Wednesday, December 6, 2006

E&P: Columnists Question Bush's Sanity and Media's Coverage

Columnists Question Bush's Sanity and Media's Coverage

By E&P Staff

Published: December 06, 2006 11:10 AM ET

NEW YORK Two Creators Syndicate columnists had some scathing words for President Bush and the media in Iraq-related pieces.

Paul Craig Roberts, in a column posted on CounterPunch.org, said Bush "is so deep into denial [about the Iraq War] that he is no longer among the sane."

Roberts, a former Reagan administration official and a former Wall Street Journal and National Review editor, added: "Bush has destroyed the entire social, political, and economic fabric of Iraq. Saddam Hussein sat on the lid of Pandora's Box of sectarian antagonisms, but Bush has opened the lid.

"Hundreds of thousands of Iraqi civilians have been killed as 'collateral damage' in Bush's war to bring 'stable democracy' to Iraq. Tens of thousands of Iraqi children have been orphaned and maimed. Hundreds of thousands of Iraqis have fled their country. The Middle East is aflame with hatred of America, and the ground is shaking under the feet of American puppet governments in the Middle East. U.S. casualties (killed and wounded) number 25,000.

"And yet Bush has not had enough! What better proof of Bush's insanity could there be?"

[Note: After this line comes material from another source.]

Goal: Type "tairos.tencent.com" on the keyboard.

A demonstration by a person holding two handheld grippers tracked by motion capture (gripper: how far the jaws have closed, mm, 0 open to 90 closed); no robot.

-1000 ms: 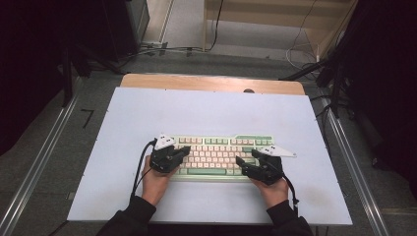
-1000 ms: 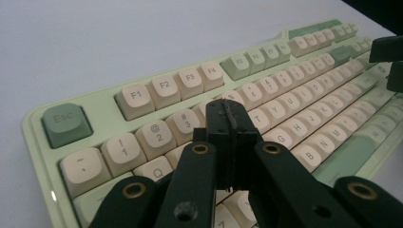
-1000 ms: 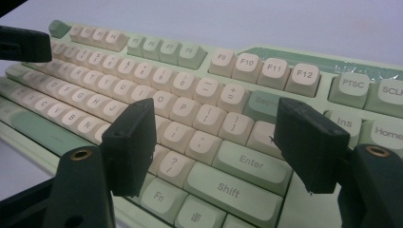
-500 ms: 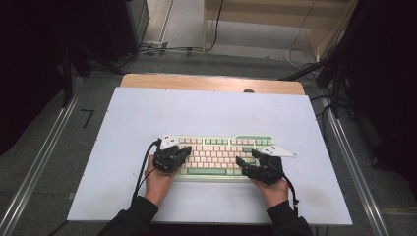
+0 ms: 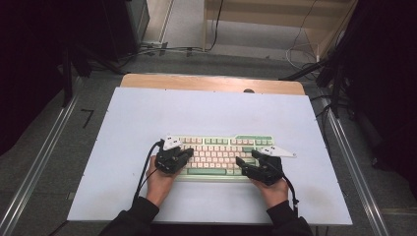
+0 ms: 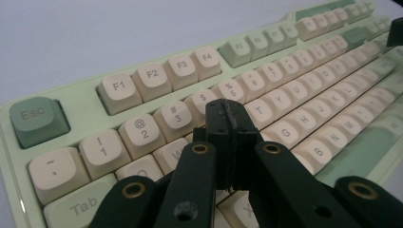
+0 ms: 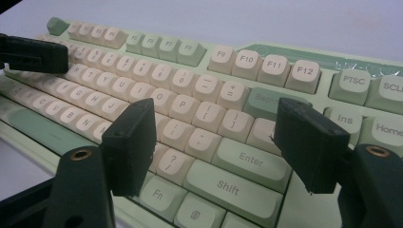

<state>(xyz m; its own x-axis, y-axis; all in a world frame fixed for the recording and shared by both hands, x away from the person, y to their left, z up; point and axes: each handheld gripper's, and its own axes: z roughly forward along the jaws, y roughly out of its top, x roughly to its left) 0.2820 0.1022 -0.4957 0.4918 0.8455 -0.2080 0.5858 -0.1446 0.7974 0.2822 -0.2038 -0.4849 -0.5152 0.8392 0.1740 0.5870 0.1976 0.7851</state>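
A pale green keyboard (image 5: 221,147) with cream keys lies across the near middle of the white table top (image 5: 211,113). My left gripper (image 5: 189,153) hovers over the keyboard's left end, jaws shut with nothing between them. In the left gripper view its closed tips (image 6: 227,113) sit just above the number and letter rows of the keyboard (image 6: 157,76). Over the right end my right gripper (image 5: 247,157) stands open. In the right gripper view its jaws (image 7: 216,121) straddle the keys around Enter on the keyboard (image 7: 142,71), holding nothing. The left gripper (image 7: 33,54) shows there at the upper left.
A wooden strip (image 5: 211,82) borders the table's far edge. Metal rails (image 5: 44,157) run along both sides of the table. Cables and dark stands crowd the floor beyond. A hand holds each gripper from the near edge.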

Columnist Norman Solomon, writing for HuffingtonPost.com and other sites, took aim at the mainstream media for still not having enough skepticism about the Iraq War.

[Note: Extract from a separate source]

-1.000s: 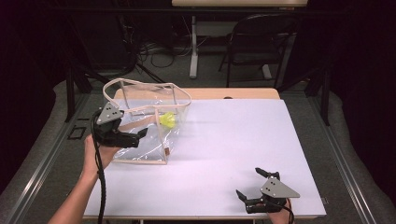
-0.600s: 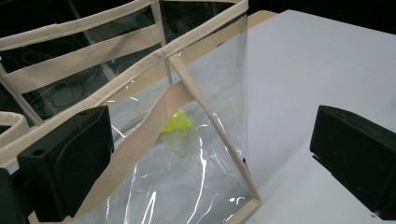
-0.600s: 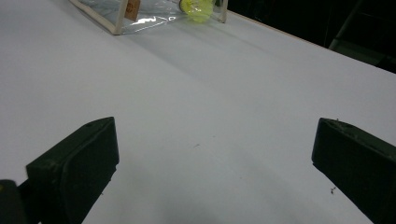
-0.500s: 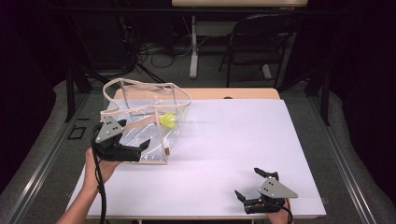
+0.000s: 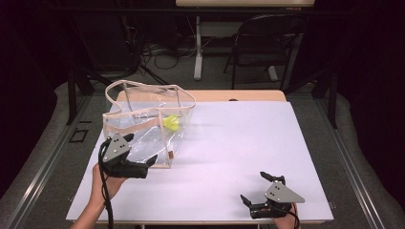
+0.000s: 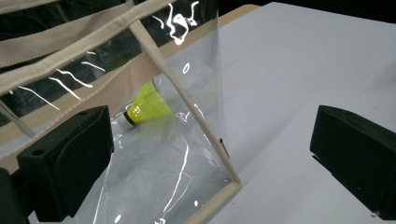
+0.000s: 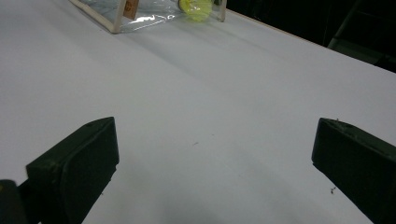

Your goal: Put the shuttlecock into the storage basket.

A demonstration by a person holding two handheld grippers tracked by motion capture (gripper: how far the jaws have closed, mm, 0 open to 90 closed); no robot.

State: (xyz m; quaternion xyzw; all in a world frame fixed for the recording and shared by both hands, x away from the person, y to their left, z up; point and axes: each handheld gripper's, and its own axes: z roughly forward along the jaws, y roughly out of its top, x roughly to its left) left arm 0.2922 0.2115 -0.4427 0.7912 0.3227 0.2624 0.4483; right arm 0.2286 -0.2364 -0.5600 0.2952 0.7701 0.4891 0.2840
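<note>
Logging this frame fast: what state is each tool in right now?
Left tool: open, holding nothing, beside the clear bag.
Right tool: open, holding nothing, over the white table.

Dim room, lit work table at centre.

A white rectangular sheet (image 5: 248,152) covers a pale wooden table (image 5: 239,96), whose bare far edge shows. Grey carpeted floor (image 5: 47,157) surrounds it, with metal floor rails (image 5: 351,167) running along left and right. Beyond the far edge stand a black metal-framed chair (image 5: 260,43) at right, a white table leg (image 5: 197,47) and tangled cables (image 5: 162,52). Walls lie in darkness.
</note>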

"The lead-up to the invasion of Iraq has become notorious in the annals of American journalism," Solomon wrote. "Even many reporters, editors, and commentators who fueled the drive to war in 2002 and early 2003 now acknowledge that major media routinely tossed real journalism out the window in favor of boosting war.

"But it's happening again. The current media travesty is a drumbeat for the idea that the U.S. war effort must keep going. And again, in its news coverage, The New York Times is a bellwether for the latest media parade to the cadence of the warfare state. ...

"Instead of authoritative media information about aluminum tubes and mobile weapons labs, we're now getting authoritative media illumination of why a swift pullout of U.S. troops isn't realistic or desirable. The result is similar to what was happening four years ago -- a huge betrayal of journalistic responsibility."